Enfin, et ce n'est pas là le moindre de ses mérites, l'auteur « opère des regroupements inédits et apporte une contribution novatrice à l'étude des familles de manuscrits ».

Le moyen anglais, source d'inspiration nouvelle

Au long d'une riche introduction, Kathleen L. Scott situe la production des livres enluminés dans leur contexte historique, géographique et culturel. Ainsi, sont notamment examinés les lieux de production (Londres occupant une place centrale) et les ateliers, qu'ils soient religieux (en particulier bénédictins) ou laïques ; les possesseurs (commanditaires et acheteurs) ; l'usage des manuscrits ; les textes On notera que le moyen anglais, langue d'un tiers environ des ouvrages du corpus, et les oeuvres qu'il véhicule, dues à Chaucer et à d'autres grands noms de la littérature, constituent pour les artistes une abondante source d'images, plus originales sans doute que celles figurant dans beaucoup de livres composés en latin.

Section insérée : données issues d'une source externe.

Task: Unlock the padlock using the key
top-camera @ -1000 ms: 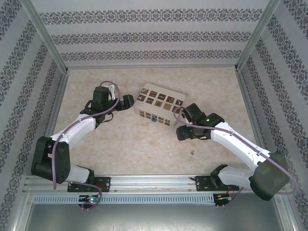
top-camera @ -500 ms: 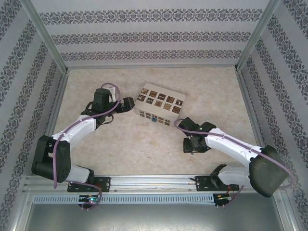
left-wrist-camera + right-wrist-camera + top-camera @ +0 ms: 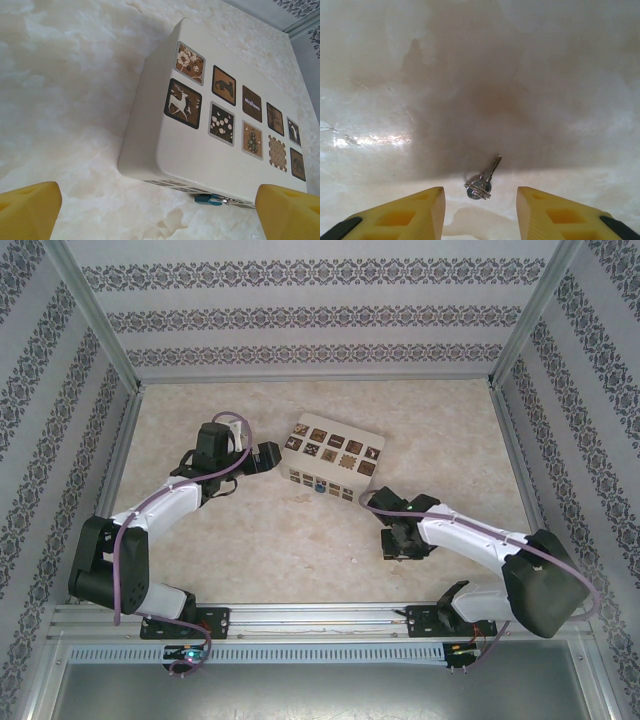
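Top view: left gripper [image 3: 268, 453] beside box [image 3: 335, 445]; right gripper [image 3: 400, 545] low over table [image 3: 260, 530].
Left wrist: fingers [image 3: 30, 212] spread wide, empty; padlock [image 3: 209, 200] at box's lower edge.
Right wrist: fingers [image 3: 415, 210] half-spread, straddling key [image 3: 484, 180], untouched; key flat, blade pointing away, slightly right.

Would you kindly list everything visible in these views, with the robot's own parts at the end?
box: one, cream with dark brown patterned squares, mid-table.
padlock: one, blue with silvery metal, at the box's near side.
key: one, dark silvery, on a small ring, flat on the table.
table: one, beige marbled.
walls: three, pale with dark patterned bands, around the table.
left hand: one, yellow fingers, open, left of the box.
right hand: one, yellow fingers, open, astride the key.
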Motion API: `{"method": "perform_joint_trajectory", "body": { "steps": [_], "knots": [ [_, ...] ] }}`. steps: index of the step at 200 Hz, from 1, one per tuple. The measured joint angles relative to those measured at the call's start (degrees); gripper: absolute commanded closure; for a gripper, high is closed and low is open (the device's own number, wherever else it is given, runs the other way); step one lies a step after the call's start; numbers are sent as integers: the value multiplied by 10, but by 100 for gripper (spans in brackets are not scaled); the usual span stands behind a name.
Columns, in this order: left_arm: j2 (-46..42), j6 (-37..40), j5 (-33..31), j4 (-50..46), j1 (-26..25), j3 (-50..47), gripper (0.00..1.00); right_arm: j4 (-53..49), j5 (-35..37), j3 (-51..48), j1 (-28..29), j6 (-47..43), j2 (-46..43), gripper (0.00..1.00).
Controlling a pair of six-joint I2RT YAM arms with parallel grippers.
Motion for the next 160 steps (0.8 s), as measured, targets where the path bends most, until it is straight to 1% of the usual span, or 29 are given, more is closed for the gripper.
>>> {"method": "perform_joint_trajectory", "body": {
  "steps": [50, 74, 118, 160],
  "knots": [
    [1, 0, 0, 0, 0, 0, 1, 0, -3, 12, 0, -16, 48, 61],
    [1, 0, 0, 0, 0, 0, 1, 0, -7, 21, 0, -28, 65, 64],
    [1, 0, 0, 0, 0, 0, 1, 0, -18, 30, 0, -42, 80, 67],
    [5, 0, 0, 2, 0, 0, 1, -3, -24, 40, 0, -54, 97, 73]
  ]
}}
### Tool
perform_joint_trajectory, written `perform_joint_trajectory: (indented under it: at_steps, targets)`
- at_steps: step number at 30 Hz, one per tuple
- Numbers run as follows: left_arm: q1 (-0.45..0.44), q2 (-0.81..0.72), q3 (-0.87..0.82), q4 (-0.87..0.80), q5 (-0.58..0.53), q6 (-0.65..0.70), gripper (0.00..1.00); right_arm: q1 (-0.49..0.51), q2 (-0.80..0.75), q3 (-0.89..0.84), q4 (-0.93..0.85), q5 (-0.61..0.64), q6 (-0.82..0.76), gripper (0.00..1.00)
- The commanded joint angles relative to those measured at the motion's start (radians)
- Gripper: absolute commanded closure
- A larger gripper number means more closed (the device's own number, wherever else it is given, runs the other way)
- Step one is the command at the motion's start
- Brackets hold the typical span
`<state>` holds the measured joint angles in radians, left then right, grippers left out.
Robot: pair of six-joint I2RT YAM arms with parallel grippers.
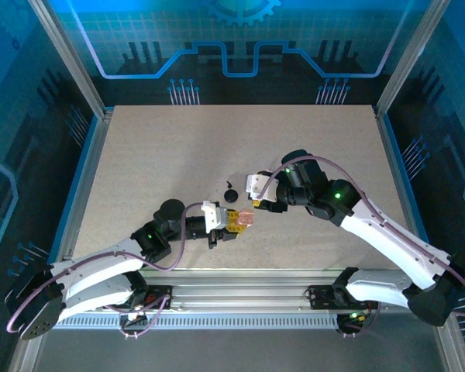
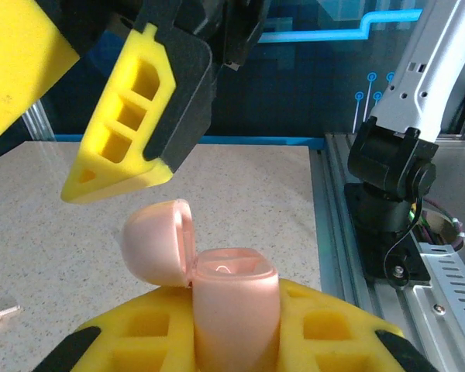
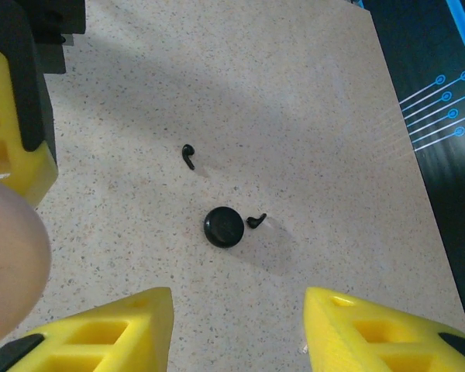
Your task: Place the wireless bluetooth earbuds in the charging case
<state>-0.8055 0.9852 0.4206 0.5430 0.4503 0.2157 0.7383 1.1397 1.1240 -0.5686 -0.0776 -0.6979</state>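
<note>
Pink open charging case in left end effector

Two white and black robot arms, the left arm and the right arm, over one speckled beige counter. Two small rounded plastic charging cases: one pale pink charging case with its lid open and one black round charging case, closed. Three tiny curved earbuds lie on the counter: a first black earbud, a second black earbud and one pale earbud.
</note>
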Motion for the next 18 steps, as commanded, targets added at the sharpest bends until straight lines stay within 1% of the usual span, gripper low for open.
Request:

Il va sans dire, enfin, que l'enluminure des manuscrits étudiés, le style des peintures, leur mise en page, l'identité des ateliers et des artistes font l'objet de développements d'une ampleur particulière.

Conformément au plan d'ensemble retenu pour la collection, le tome I regroupe, après l'introduction, toutes les reproductions en noir et blanc (au nombre de 505) ; les photographies en pleine page et les détails de lettrines ou d'autres éléments décoratifs alternent de manière équilibrée. Ce riche ensemble documentaire est complété par seize planches en couleurs insérées dans l'étude préliminaire de l'auteur.

Clé de voûte

Dans le tome II, le lecteur trouvera le catalogue des 140 pièces du corpus. Les notices se signalent, est-il besoin de le préciser, par leur richesse et leur précision. Ainsi, celle que l'auteur consacre au célèbre missel Sherborne de la British Library, présenté comme le chef-d'oeuvre par excellence de l'enluminure anglaise du xve siècle, occupe quelque seize pages, sur deux colonnes, dans cet ouvrage de grand format. Pour chaque manuscrit, le relevé des divers éléments constitutifs de l'enluminure est effectué avec minutie : peintures en pleine page, décoration marginale, éléments d'ornementation dans le texte (lettrines, rubriques). L'étude de la provenance du volume et les indications bibliographiques des travaux qui, le cas échéant, lui ont été consacrés, complètent les informations relatives à l'illustration.

Enfin, une bibliographie d'ensemble, un glossaire, quatre tables et quatre index facilitent grandement l'utilisation du travail de Kathleen L. Scott, clé de voûte d'un monument éditorial qui fait honneur à la science et à l'édition d'outre-Manche.